I love when artists express themselves by making comments in between songs. Because their comments are often expressions that show a side of them that their recorded music doesn’t reveal. And, usually, once the comment is said it adds an element of unrehearsed and honest suspense to the show.
The comment that made me write this post, came from folk singer-songwriter duo The Watson Twins as I caught their opening set before reviewing M.Ward‘s show in Chicago back in April.
I got there just in time to hear the Watson Twins express their feelings about connecting with fans at a live show. And they had some very interesting things to say about how texting and emailing just can’t compare to the real face-to-face connection at a live show.
I thought it was very interesting because as the Watson Twins were expressing their thoughts I was conducting a Live Fix Experiment and twittering their comments out into the Twittersphere via my BlackBerry.
Here’s what I tweeted:
Watson Twins: “you can’t get real connection with text msgs. We’re glad to be with you here in person.”
Now, when I tweeted that quote, I fully understood what The Watson Twins were saying. But I think they might’ve been overlooking a very important part of how the live music experience is evolving right before our eyes, glowing screens and thumbs.
Thinking back on that moment showed me that I was doing something very special.
When my mind and thumbs raced to tweet that quote and other moments that night I furthered and shared the connection I was having with the Watson Twins, M. Ward and the sold out crowd around me, out into the Twittersphere. And those tweets served as a connection between other live music fans who weren’t at the show or in the venue. I used to be annoyed when I would see people texting during concerts but then I began to learn and see the bigger picture of what is being shared emotionally.

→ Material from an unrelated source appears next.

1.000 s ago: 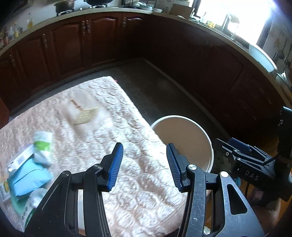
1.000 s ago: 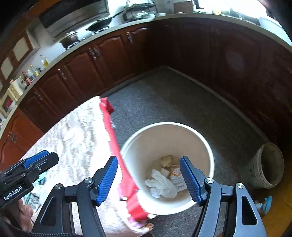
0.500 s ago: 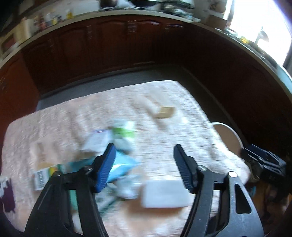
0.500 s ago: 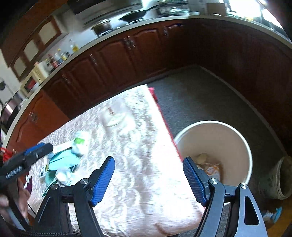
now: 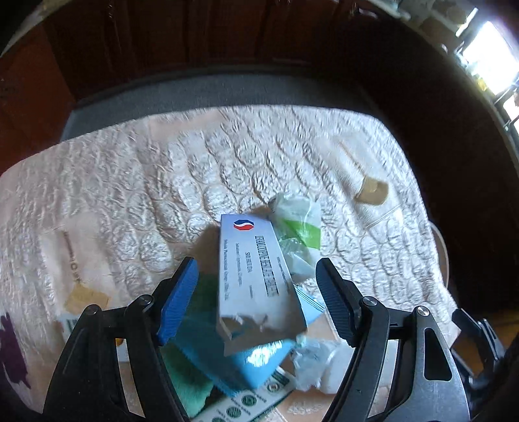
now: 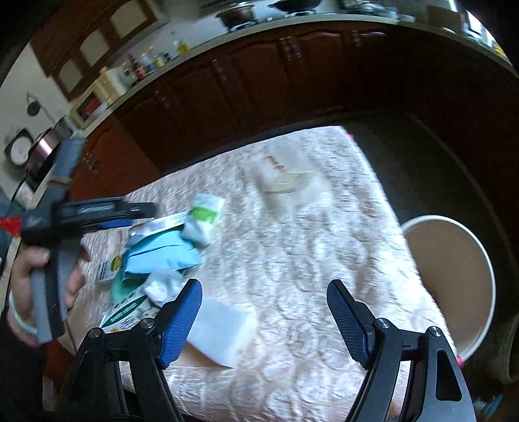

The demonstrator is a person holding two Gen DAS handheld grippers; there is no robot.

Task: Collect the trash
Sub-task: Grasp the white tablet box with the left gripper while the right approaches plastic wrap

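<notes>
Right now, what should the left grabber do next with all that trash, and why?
Probably lower the left gripper and close on the torn white box. Its open fingers already straddle that box, which lies on top of the trash pile, and nothing is held yet. The bucket waits beside the table.

A curved run of dark reddish-brown wooden cabinets [image 6: 259,74] under a pale countertop [image 6: 201,45] rings the room. Pots sit on a stove [image 6: 240,14], with bottles [image 6: 146,61] further along the countertop. The floor is grey speckled stone [image 6: 421,155]. Bright daylight pours through a window [image 5: 489,61]. A quilted cream cloth covers the table [image 6: 308,233].
</notes>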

Yes, some texting done during concerts has nothing to do with the show but what I’m talking about here are the emotionally packed tweets and texts that capture the essence of that fan’s experience in that moment. Which is something that is so hard to truly capture because unless that fan puts their heart and mind into a text we never truly know what that moment meant to them. When I started to discover this side of live texting and tweeting I started to change my stance on whether it took away or added to the live concert experience.
Now, I’m still compiling my Twitter live concert research but as of this moment I believe that most of the texting and tweeting done during concerts is a beneficial route worth taking to understand how we process live music emotionally and as a community.
The other comment that The Watson Twins made about touring was so right on that I also sent it out into the Twittersphere.
My Tweet: Watson Twins : “touring is the big payoff of recording an album”
Yes, the live show is the two-hour climax that fans wait months for. And naturally that comment by The Watson Twins resonated with me because it was so genuine and true that it had to be sent out as it was said and experienced by me and the other fans in real-time.
Why We Tweet & Text During Concerts
As I see it now, texting, tweeting, or whatever else you do to connect with other fans or express yourself in real-time during concert, is an extension of our desire to be together, a desire to let everyone else who’s having the same concert experience know how much we’re enjoying being caught up in the great communal escape.
Seeing this desire captured in a text, or a tweet, is something I look forward to every time I go to a show or log in to Twitter.
And when I see a fan use 140 characters to capture and share their heart with the rest of the live music community, I grin a thousand grins.
So tell me, how do you use your thumbs and 140 characters to express yourself during a live concert?